Deja vu is a real thing. However, is deja vu in another country realistic? You may know it as a “motor taxi” but I know it as “keke na pepe.” I never thought I would see it again until one hot afternoon on September 1st 2019 – I experienced deja vu in Peru.
It rode right past me and I gazed as if it was the first time I had seen “keke na pepe” again. The last time I had entered one was in Nigeria when I was just 10 years old. I never thought that a country 9,479 km away from my hometown could remind me so much of it and bring back a little part of my Nigerian identity.
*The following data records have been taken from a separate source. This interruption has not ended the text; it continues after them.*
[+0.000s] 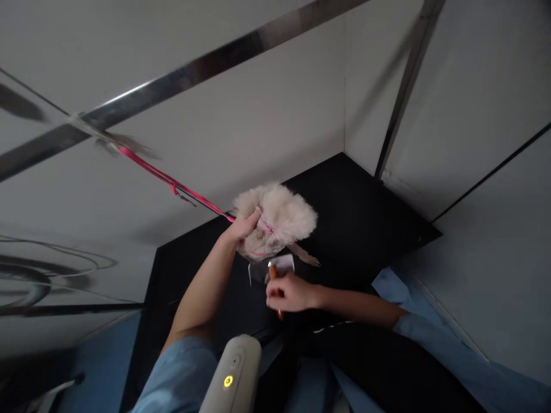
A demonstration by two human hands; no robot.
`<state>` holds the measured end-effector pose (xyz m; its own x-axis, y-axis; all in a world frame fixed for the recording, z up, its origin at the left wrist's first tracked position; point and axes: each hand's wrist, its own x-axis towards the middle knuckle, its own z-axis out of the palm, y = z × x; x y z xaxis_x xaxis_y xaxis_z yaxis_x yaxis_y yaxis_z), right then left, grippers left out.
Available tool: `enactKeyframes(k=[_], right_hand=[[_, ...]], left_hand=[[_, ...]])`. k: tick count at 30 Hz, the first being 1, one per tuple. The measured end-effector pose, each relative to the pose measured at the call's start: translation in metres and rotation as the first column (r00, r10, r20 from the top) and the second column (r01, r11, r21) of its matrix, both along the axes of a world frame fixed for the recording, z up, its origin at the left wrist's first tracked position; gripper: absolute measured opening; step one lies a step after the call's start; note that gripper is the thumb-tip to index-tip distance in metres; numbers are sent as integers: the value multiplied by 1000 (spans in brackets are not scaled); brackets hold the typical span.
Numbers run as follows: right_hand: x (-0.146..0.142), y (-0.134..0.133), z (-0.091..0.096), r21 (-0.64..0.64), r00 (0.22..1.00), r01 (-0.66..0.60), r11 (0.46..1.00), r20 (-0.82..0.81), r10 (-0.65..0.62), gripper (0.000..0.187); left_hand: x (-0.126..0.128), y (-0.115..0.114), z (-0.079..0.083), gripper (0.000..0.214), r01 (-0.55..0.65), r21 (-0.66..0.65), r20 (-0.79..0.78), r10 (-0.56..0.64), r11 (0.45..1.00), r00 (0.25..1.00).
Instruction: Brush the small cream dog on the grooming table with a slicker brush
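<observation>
Dog (pixel 282 217), face hidden | left hand (pixel 244 227) grips it | right hand (pixel 289 293) clamps orange-handled tool (pixel 272 271)

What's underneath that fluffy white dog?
A black table lies under the dog. Its belly and most legs are hidden by fur, the left hand and the orange-handled brush in the right hand.

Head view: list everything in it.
dog: one, cream-white, on the table, centre
leash: one, pink, from the dog up-left to a bar
table: one, black, in the wall corner
bars: two, metal, upper left and upper right
tool: one, orange handle, below the dog
device: one, pale grey, yellow light, bottom centre
sleeves: two, blue, bottom
left hand: gripping the dog
right hand: gripping the tool
</observation>
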<state>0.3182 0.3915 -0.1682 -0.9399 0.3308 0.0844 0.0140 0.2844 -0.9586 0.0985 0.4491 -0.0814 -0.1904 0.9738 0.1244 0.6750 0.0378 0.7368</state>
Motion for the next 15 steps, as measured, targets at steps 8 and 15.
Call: enactKeyframes(k=[8, 15], right_hand=[[-1, 17, 14, 33, 999, -29, 999, -43, 31, 15], [3, 23, 20, 85, 987, -155, 984, -31, 158, 17]], left_hand=[[-3, -6, -6, 85, -72, -12, 20, 72, 997, 997], [-4, -7, -8, 97, -84, 0, 57, 84, 996, 995]])
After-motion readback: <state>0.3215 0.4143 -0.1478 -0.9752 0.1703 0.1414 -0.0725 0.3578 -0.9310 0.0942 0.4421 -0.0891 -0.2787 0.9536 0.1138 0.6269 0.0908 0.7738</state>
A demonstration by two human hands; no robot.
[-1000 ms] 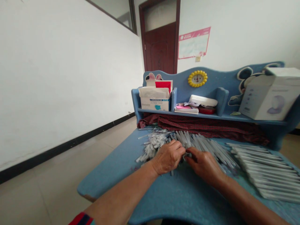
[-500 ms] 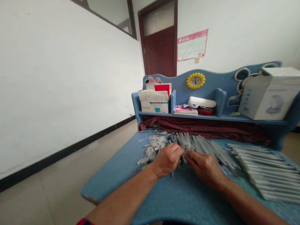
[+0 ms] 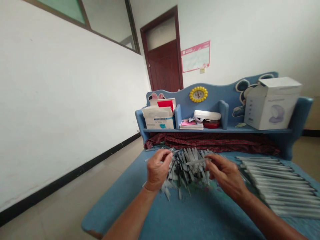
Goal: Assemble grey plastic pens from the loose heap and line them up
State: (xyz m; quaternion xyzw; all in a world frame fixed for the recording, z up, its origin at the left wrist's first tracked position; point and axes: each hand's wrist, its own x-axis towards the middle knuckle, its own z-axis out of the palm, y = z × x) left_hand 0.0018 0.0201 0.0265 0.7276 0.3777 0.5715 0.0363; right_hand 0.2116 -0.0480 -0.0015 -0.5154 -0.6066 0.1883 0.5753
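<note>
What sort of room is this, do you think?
Probably a room in a home or small office, though I can't be sure: there is a child-style blue desk with a cartoon mouse figure and a yellow flower-shaped clock, and a brown door behind.

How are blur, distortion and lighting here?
Head view: the row of pale, slender sticks at right looks smeared; head view: the dark-red panelled door leans, likely lens distortion or camera tilt; head view: soft light, no harsh glare on the bare hands.
</note>
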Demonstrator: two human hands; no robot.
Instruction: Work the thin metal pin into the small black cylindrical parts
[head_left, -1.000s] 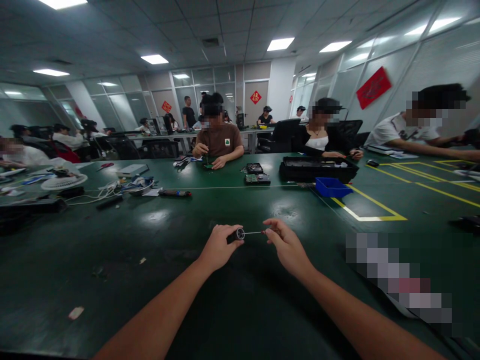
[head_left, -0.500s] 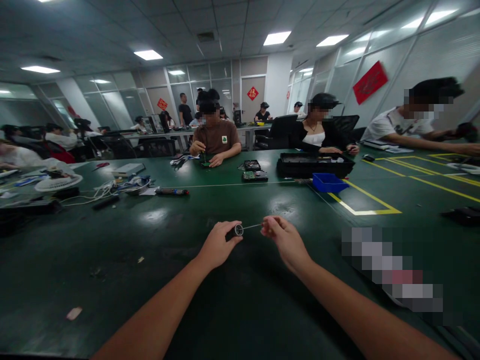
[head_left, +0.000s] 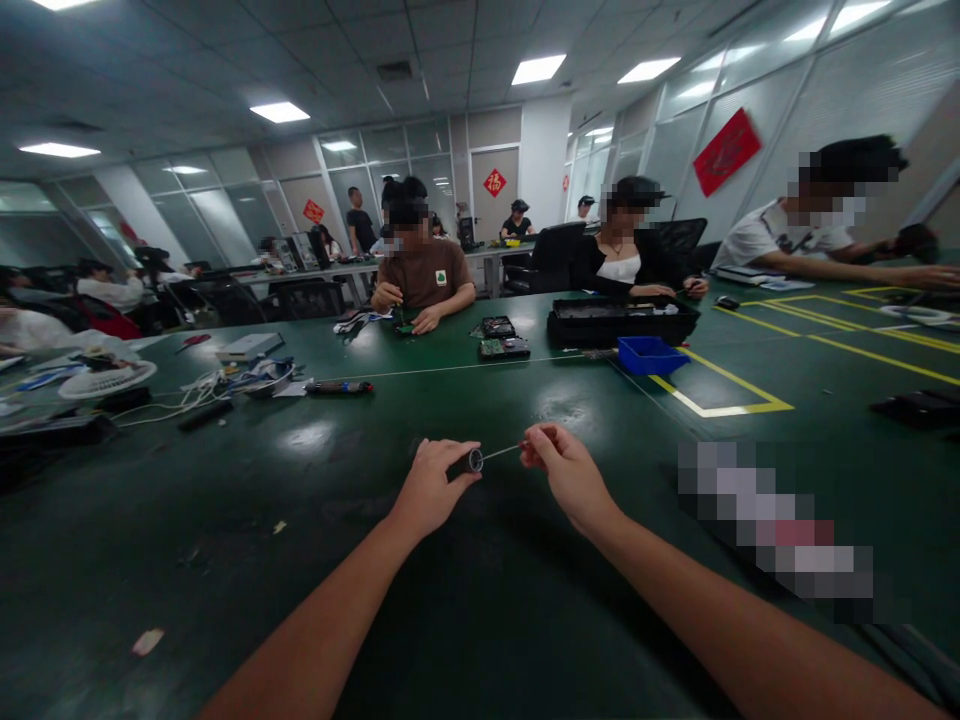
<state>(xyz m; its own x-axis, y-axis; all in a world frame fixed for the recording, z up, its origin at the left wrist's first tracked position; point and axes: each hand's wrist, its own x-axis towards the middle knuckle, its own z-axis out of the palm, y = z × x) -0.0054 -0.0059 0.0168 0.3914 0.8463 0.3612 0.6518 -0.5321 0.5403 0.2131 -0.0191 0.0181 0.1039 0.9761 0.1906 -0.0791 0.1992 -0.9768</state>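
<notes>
My left hand (head_left: pixel 433 487) is closed round a small dark cylinder with a silver ring at its end (head_left: pixel 475 460), held just above the green table (head_left: pixel 300 560). A thin metal shaft (head_left: pixel 501 452) sticks out of that end toward the right. My right hand (head_left: pixel 568 474) pinches the far tip of the shaft between thumb and fingers. Both forearms reach in from the bottom of the view. What the tool is exactly I cannot make out.
A blue bin (head_left: pixel 648 355) and a black case (head_left: pixel 621 321) stand beyond, beside a yellow-taped rectangle (head_left: pixel 720 398). Circuit boards (head_left: pixel 504 347) lie mid-table; cables and a white fan (head_left: pixel 105 379) sit at left. Several people work across the table. A blurred patch (head_left: pixel 772 525) lies at right.
Both hands stayed together on the cylinder and shaft; the right hand's pinch shifted slightly up along the shaft tip. The view drifted a little to the right.
</notes>
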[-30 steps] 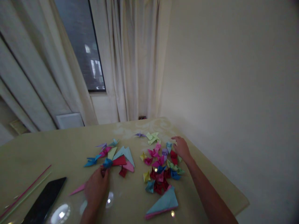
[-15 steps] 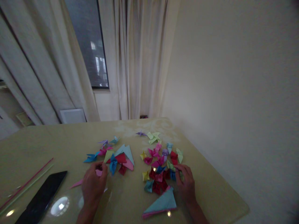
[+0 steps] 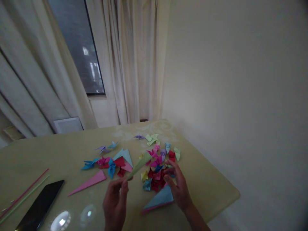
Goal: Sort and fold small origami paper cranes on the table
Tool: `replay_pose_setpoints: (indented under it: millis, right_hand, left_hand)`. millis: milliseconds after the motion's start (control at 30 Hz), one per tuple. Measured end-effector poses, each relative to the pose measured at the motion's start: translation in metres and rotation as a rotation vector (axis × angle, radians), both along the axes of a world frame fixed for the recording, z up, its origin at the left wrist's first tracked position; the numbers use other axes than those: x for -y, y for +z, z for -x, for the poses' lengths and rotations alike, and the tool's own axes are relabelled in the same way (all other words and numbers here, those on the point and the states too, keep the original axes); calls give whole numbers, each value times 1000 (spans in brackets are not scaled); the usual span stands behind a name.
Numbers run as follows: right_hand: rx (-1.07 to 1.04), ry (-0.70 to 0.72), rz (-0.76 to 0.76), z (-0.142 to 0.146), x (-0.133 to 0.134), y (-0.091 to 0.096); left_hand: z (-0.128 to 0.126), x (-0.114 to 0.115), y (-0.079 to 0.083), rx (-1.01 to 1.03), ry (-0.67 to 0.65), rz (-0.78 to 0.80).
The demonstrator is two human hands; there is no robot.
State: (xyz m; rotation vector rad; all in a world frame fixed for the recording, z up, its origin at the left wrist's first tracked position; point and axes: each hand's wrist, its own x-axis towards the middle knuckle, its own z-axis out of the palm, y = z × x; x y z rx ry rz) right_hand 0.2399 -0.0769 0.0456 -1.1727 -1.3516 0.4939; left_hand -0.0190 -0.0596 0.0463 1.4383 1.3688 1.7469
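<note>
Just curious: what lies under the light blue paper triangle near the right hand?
A pink paper: only its edge shows along the near side of the light blue paper triangle. The rest is covered.

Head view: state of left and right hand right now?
Left hand: fingers shut on the green folded paper, lifted off the table.
Right hand: open, fingers spread over the origami pile, holding nothing.

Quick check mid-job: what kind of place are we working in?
Likely a room at home, not a workshop: a table beside a curtained window, a phone lying on it, and loose origami pieces; the left hand holds a green folded paper.
</note>
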Motion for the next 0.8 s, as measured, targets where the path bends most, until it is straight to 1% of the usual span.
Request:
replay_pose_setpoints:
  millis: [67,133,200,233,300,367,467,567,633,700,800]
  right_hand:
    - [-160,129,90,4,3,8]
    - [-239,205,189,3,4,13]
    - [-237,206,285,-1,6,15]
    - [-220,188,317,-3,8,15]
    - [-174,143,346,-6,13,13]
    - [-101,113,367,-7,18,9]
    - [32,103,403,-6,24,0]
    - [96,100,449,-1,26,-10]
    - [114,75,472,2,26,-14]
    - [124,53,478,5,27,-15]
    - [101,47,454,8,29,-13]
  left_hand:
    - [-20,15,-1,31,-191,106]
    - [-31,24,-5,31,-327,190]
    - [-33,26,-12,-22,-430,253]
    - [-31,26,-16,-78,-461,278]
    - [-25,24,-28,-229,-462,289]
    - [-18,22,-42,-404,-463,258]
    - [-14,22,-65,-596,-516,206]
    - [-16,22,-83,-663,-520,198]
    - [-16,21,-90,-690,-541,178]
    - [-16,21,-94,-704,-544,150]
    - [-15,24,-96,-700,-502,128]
When I was 10 years old, my mom, little brother, and I would normally take a “keke na pepe” almost every Sunday in order to get to church. In Peru, I entered one for the first time in on an afternoon when I was returning from my internship. Immediately, a flash of memories, and a feeling of deja vu took over me. I heard my mother’s voice again, taking me back to my 10 year old self. I could hear her say “Chiamaka ri da ta motor a hu” which means “Chiamaka get down from that vehicle.” I could see when she paid the driver, I could hear her laughter and see my little brother as an 8 year old child. For the first time in 6 years – something, one thing, a vehicle reminded me of my hometown.
I have always pondered whether Peru is my home. I have come to the conclusion that it is different – they speak Spanish not Igbo and English, they wear different clothes, they have different traditions that are not similar to mine. However, I and Peru both have “keke na pepe” also known as “motor taxis.” I and Peru both have a rowdy market, I and Peru both have a culture, I and Peru both have a language, I and Peru both have a sense of appreciation for our identities.
Even though I live in Cleveland, Ohio now, I feel a sense of home here in Peru because I may not have my family, may get homesick every now and then. However, I have everything else that makes me believe “Yes, this is where I should be.”